Two decades ago, the concept of a No Kill community was little more than a dream. Today, it is a reality in many cities and counties nationwide and the numbers continue to grow. And the first step is a decision, a commitment to reject the kill-oriented failures of the past. No Kill starts as an act of will. The next step involves putting in place the infrastructure to save lives.
Following a commitment to No Kill is the need for accountability. Accountability means having clear definitions, a lifesaving plan, and protocols and procedure oriented toward preserving life. But accountability also allows, indeed requires, flexibility. Too many shelters lose sight of this principle, staying rigid with shelter protocols, believing these are engraved in stone. They are not. Protocols are important because they ensure accountability from staff. But protocols without flexibility can have the opposite effect: stifling innovation, causing lives to be needlessly lost, and allowing shelter employees who fail to save lives to hide behind a paper trail.
The decision to end an animal’s life is an extremely serious one, and should always be treated as such. No matter how many animals a shelter kills, each and every animal is an individual, and each deserves individual consideration.
And finally, to meet the challenge that No Kill entails, shelter leadership needs to get the community excited, to energize people for the task at hand. By working with people, implementing lifesaving programs, and treating each life as precious, a shelter can transform a community.
The mandatory programs and services include:
I. Feral Cat TNR Program
Many communities throughout the United States are embracing Trap, Neuter, Release programs (TNR) to improve animal welfare, reduce death rates, and meet obligations to public welfare.
II. High-Volume, Low-Cost Spay/Neuter
Low cost, high volume spay/neuter will quickly lead to fewer animals entering the shelter system, allowing more resources to be allocated toward saving lives.
III. Rescue Groups
An adoption or transfer to a rescue group frees up scarce cage and kennel space, reduces expenses for feeding, cleaning, killing, and improves a community’s rate of lifesaving.

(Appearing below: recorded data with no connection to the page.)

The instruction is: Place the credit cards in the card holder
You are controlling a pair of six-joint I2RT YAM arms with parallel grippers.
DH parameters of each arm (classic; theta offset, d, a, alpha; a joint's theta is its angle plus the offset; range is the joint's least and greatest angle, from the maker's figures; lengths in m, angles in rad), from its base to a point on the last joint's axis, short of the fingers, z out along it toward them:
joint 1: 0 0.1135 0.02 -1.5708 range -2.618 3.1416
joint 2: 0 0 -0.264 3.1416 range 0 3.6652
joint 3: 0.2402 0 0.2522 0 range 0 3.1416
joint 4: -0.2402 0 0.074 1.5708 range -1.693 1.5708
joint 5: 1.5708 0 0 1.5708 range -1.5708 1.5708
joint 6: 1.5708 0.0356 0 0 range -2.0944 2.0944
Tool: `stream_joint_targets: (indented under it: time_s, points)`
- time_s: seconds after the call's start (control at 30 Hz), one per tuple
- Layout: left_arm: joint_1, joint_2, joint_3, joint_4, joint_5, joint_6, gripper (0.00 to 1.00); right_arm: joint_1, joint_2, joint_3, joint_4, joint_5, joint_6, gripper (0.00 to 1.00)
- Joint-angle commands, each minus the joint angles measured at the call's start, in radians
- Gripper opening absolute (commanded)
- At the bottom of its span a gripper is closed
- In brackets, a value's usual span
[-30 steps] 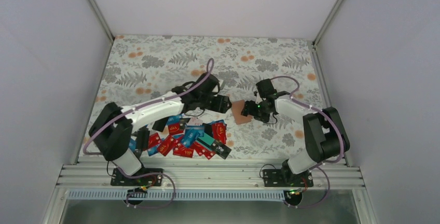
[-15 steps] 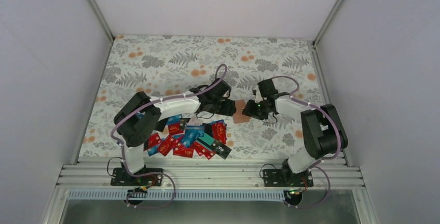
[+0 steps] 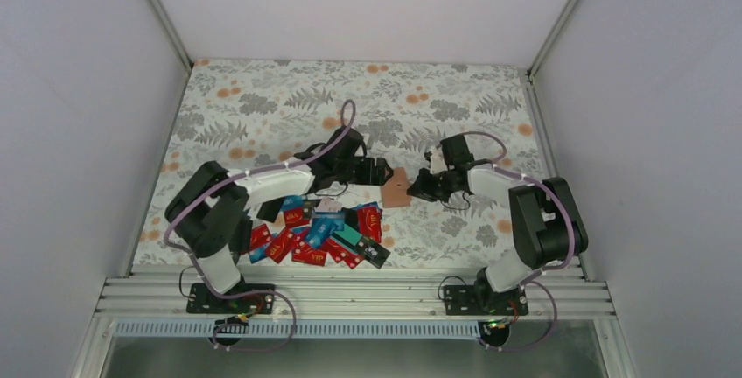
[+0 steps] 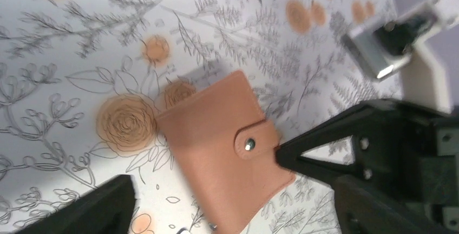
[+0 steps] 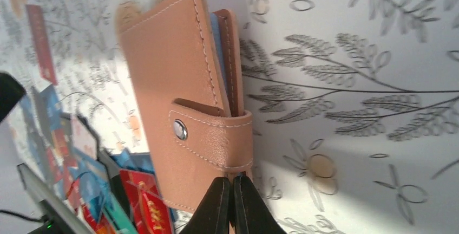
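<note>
Right gripper has just pinched shut on the holder strap edge; left gripper stays spread nearby, cards unloaded.

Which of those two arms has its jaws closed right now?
The right arm: its jaws are shut, tips against the strap edge of the tan card holder. The left arm has open jaws beside it.
</note>
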Motion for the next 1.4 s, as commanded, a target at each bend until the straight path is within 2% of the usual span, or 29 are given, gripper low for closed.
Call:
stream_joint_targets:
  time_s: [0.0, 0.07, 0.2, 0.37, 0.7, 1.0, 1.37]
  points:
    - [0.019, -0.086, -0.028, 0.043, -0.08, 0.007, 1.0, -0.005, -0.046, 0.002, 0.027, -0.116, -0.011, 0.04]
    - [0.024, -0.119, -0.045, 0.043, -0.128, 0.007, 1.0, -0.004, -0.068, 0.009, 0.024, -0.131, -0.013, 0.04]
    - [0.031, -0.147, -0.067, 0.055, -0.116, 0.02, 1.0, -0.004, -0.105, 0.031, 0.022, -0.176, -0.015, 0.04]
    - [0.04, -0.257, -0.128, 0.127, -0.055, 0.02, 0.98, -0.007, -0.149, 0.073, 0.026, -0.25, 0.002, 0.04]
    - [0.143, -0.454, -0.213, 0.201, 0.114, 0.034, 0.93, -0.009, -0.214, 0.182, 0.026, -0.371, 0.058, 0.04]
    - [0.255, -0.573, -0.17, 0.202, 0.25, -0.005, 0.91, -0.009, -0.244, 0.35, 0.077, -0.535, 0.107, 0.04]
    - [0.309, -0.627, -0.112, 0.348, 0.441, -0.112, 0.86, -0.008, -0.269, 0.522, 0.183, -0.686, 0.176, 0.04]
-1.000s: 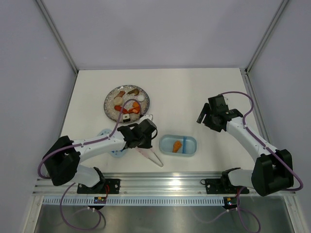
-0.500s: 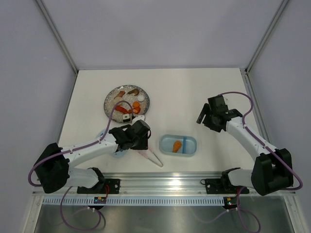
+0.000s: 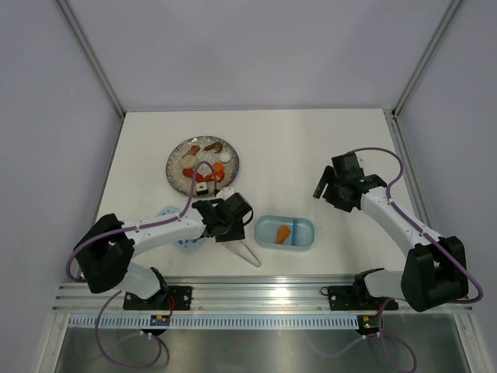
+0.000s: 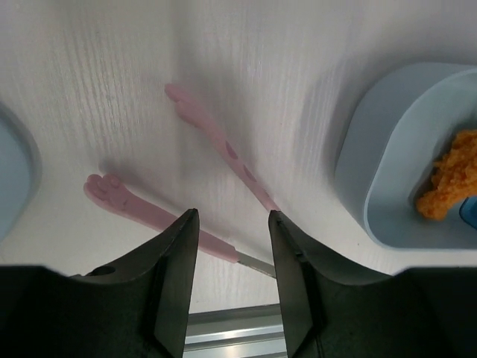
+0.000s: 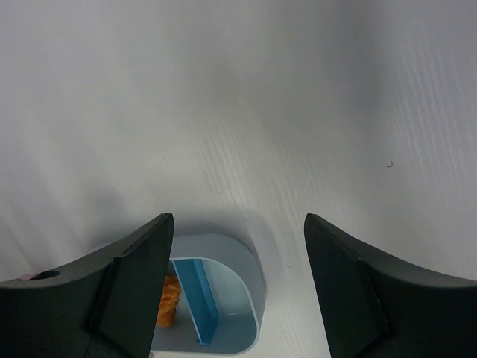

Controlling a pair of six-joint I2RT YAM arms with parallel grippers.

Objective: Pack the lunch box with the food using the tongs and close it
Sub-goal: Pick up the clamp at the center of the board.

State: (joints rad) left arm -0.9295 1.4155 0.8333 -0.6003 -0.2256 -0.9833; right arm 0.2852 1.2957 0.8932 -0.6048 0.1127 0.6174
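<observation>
The pale pink tongs lie flat on the table, left of the lunch box. In the left wrist view both thin arms of the tongs spread away, and their joined end runs between my fingers. My left gripper hovers open just over that end, gripping nothing. The lunch box holds one orange piece of food left of its divider. More food sits on the grey plate. My right gripper is open and empty, up and right of the lunch box.
The light blue lid lies under my left arm, mostly hidden; its edge shows in the left wrist view. The metal rail runs along the near table edge, close behind the tongs. White walls enclose the table.
My left jaws have opened wider. The left arm swung left, then came back right over the tongs, which lie where they were. The right arm has not moved.
</observation>
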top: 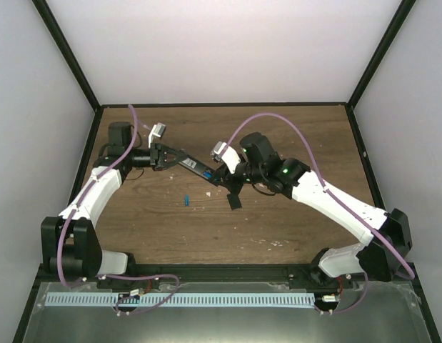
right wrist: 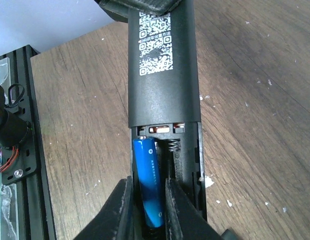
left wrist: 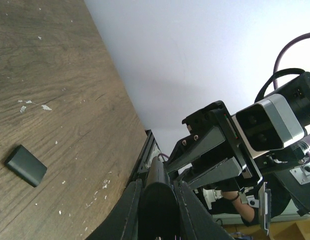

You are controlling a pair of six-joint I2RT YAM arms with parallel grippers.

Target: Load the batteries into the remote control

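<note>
The remote control (top: 196, 168) is a long black bar held off the table by my left gripper (top: 166, 156), which is shut on its end; the left wrist view shows it (left wrist: 156, 197) clamped between the jaws. Its battery slot (right wrist: 187, 160) is open at the other end. My right gripper (right wrist: 148, 202) is shut on one blue battery (right wrist: 147, 175), which lies in the slot's left bay, slightly tilted. The right bay with its spring is bare. The second blue battery (top: 186, 199) lies on the table below the remote.
The small black cover piece (top: 234, 201) lies on the wooden table right of the loose battery and also shows in the left wrist view (left wrist: 25, 165). The right arm's wrist camera (left wrist: 267, 122) is close in front of the left gripper. Black frame rails border the table.
</note>
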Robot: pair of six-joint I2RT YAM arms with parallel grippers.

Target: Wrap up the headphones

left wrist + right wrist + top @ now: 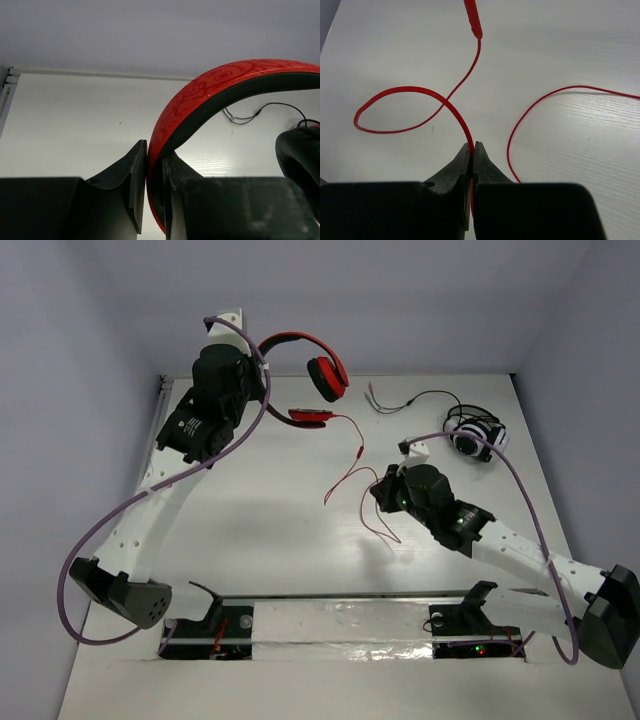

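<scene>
The red headphones (325,375) hang at the back of the table. My left gripper (256,362) is shut on their red-and-black headband (210,82) and holds it up; one ear cup (326,380) hangs in the air and the other (312,416) sits lower, near the table. A black ear cushion (300,155) shows at the right of the left wrist view. The thin red cable (352,462) runs from the lower cup across the table. My right gripper (380,490) is shut on this cable (420,91), which loops ahead of the closed jaws (472,147); a thicker red part (474,20) lies beyond.
White-and-black headphones (476,433) lie at the back right, and their black cable (412,400) trails left; it also shows in the left wrist view (250,116). A silvery strip (340,625) runs along the near edge between the arm bases. Grey walls close the back and sides.
</scene>
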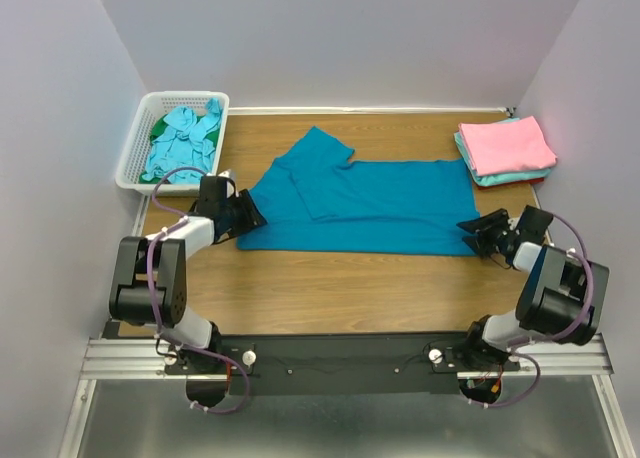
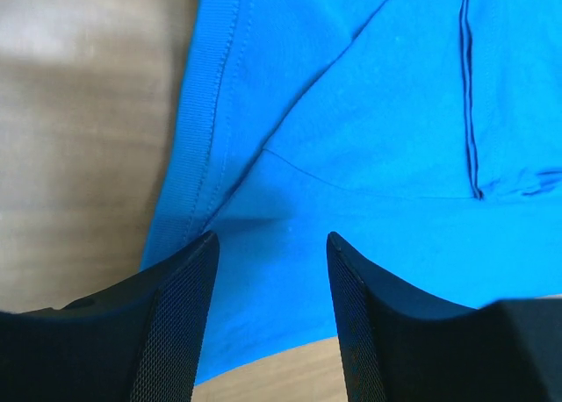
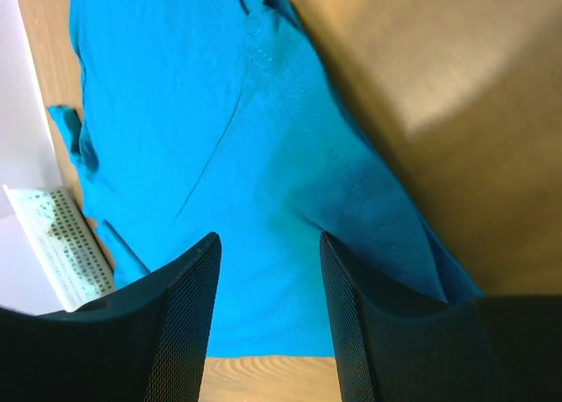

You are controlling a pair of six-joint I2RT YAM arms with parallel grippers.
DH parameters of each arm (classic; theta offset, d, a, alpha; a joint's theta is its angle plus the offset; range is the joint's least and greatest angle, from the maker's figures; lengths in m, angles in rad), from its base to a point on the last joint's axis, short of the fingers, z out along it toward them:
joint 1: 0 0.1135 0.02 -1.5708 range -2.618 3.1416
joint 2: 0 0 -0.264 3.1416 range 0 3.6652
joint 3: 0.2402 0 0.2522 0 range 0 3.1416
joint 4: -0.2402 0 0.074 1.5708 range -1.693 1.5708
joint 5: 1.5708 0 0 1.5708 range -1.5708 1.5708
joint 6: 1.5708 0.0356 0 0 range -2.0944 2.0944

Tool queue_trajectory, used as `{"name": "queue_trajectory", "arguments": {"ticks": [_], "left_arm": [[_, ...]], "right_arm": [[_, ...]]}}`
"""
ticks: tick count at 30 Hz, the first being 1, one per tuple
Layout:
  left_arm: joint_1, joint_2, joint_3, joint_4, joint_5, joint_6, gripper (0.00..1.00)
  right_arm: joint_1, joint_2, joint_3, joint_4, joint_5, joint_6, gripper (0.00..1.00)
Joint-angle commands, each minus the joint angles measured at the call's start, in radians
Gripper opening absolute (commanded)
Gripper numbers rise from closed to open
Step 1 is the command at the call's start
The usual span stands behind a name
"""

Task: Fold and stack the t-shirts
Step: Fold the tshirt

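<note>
A deep teal-blue t-shirt (image 1: pixel 370 203) lies spread flat across the middle of the table, one sleeve folded over its body. My left gripper (image 1: pixel 246 215) is open at the shirt's left near corner; the left wrist view shows its fingers (image 2: pixel 189 305) over the blue cloth (image 2: pixel 369 112) by the hem. My right gripper (image 1: pixel 474 233) is open at the shirt's right near corner; the right wrist view shows the cloth (image 3: pixel 202 112) between and beyond its fingers (image 3: pixel 189 305). A stack of folded shirts, pink (image 1: pixel 506 144) on top of turquoise, sits at the back right.
A white slotted basket (image 1: pixel 137 148) at the back left holds crumpled light aqua (image 1: pixel 190 136) and green shirts; it also shows in the right wrist view (image 3: pixel 61 244). Walls close in the table on three sides. Bare wood (image 1: pixel 340 288) lies between shirt and arm bases.
</note>
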Motion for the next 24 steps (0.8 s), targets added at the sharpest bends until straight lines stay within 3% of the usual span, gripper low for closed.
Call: {"name": "queue_trajectory", "arguments": {"ticks": [1,5,10,14,17,24], "left_arm": [[0.020,-0.052,-0.133,-0.188,-0.025,-0.002,0.62],[0.017,-0.195,-0.160,-0.245,-0.016,-0.060,0.62],[0.017,-0.335,-0.154,-0.305,-0.051,-0.098,0.64],[0.017,-0.492,-0.128,-0.317,-0.137,-0.091,0.69],[0.017,-0.581,-0.119,-0.285,-0.175,-0.065,0.71],[0.017,-0.701,-0.111,-0.214,-0.269,0.052,0.71]], "right_arm": [[-0.041,-0.066,-0.099,-0.115,0.080,-0.042,0.57],[-0.039,-0.202,-0.102,-0.264,0.112,-0.101,0.57],[0.007,-0.339,-0.064,-0.332,0.104,-0.133,0.57],[0.186,-0.362,0.028,-0.332,0.156,-0.170,0.57],[0.406,-0.316,0.148,-0.333,0.273,-0.239,0.57],[0.942,0.034,0.518,-0.379,0.489,-0.444,0.47]]}}
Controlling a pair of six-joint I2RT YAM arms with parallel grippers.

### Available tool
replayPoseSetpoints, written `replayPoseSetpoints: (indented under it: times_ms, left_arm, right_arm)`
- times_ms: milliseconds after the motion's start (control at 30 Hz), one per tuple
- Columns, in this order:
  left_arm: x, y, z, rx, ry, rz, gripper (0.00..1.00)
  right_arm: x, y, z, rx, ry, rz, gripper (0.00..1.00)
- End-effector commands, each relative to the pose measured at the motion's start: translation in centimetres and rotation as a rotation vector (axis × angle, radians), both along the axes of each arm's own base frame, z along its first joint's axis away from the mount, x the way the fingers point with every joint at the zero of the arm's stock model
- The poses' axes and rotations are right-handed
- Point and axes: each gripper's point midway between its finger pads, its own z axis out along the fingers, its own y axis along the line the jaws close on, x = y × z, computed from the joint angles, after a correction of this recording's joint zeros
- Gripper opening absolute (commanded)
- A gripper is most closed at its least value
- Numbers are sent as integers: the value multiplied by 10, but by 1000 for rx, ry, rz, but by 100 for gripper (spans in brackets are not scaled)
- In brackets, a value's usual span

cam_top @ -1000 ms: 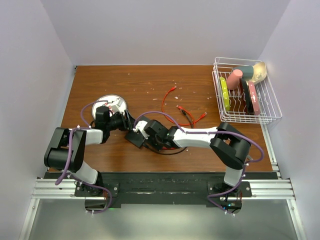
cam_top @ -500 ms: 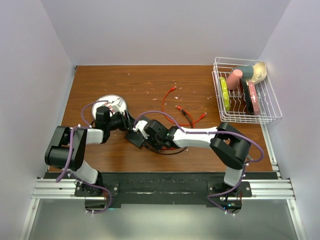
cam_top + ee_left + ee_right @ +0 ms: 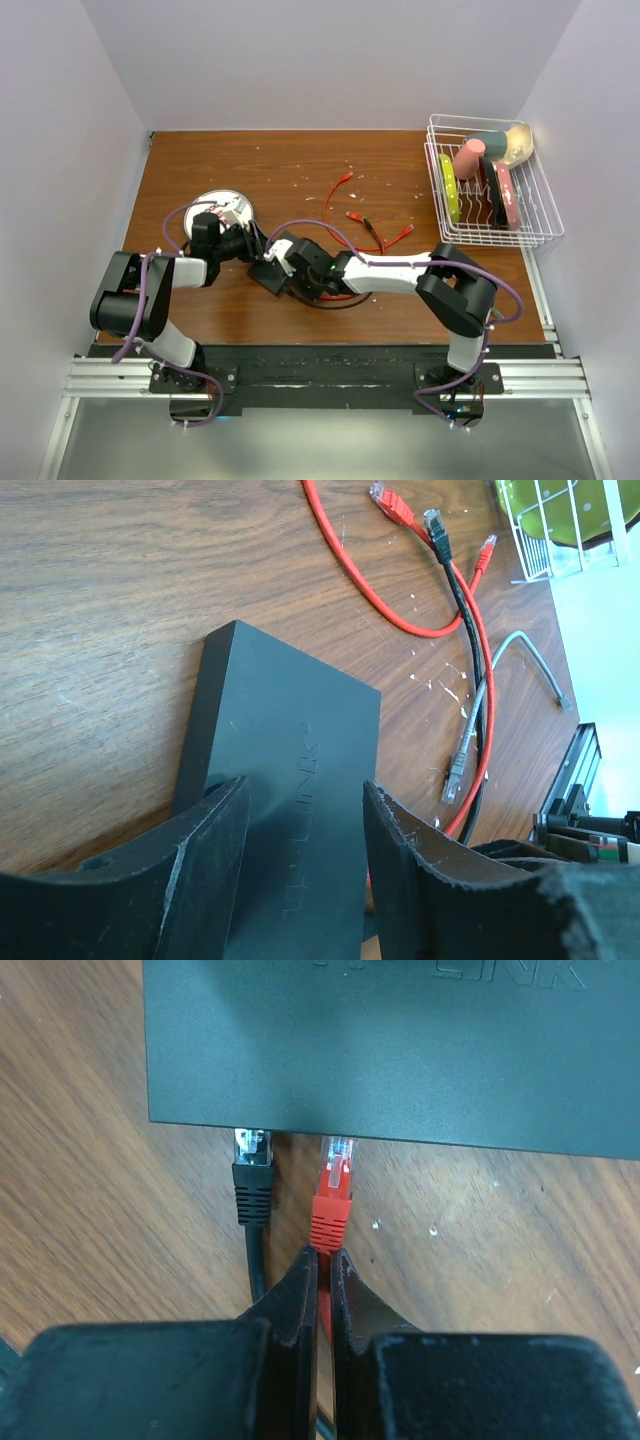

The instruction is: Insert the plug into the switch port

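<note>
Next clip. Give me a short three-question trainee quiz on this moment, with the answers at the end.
1. True or false: the right hand is pinching the black plug.
2. What sits between the fingers of the left hand? A) the switch B) the white plate C) the wire rack
3. Fill in: in the right wrist view, ___ plugs lie at the switch's near edge.

Key
1. False: it pinches the rear end of the red plug.
2. A
3. two
</note>
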Motion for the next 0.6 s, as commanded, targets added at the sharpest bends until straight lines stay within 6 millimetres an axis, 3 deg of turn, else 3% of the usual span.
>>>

In an environment of millions of dogs and cats killed in shelters annually, rare is the circumstance in which a rescue group should be denied an animal.
IV. Foster Care
Volunteer foster care is crucial to No Kill. Without it, saving lives is compromised. It is a low cost, and often no cost, way of increasing a shelter’s capacity, improving public relations, increasing a shelter’s public image, rehabilitating sick and injured or behaviorally challenged animals, and saving lives.
V. Comprehensive Adoption Programs
Adoptions are vital to an agency’s lifesaving mission. The quantity and quality of shelter adoptions is in shelter management’s hands, making lifesaving a direct function of shelter policies and practice. In fact, studies show people get their animals from shelters only 20% of the time. If shelters better promoted their animals and had adoption programs responsive to the needs of the community, including public access hours for working people, offsite adoptions, adoption incentives, and effective marketing, they could increase the number of homes available and replace killing with adoptions. Contrary to conventional wisdom, shelters can adopt their way out of killing.
VI. Pet Retention
While some of the reasons animals are surrendered to shelters are unavoidable, others can be prevented—but only if shelters are willing to work with people to help them solve their problems. Saving animals requires communities to develop innovative strategies for keeping people and their companion animals together. And the more a community sees its shelters as a place to turn for advice and assistance, the easier this job will be.
VII. Medical and Behavior Programs
In order to meet its commitment to a lifesaving guarantee for all savable animals, shelters need to keep animals happy and healthy and keep animals moving through the system. To do this, shelters must put in place comprehensive vaccination, handling, cleaning, socialization, and care policies before animals get sick and rehabilitative efforts for those who come in sick, injured, unweaned, or traumatized.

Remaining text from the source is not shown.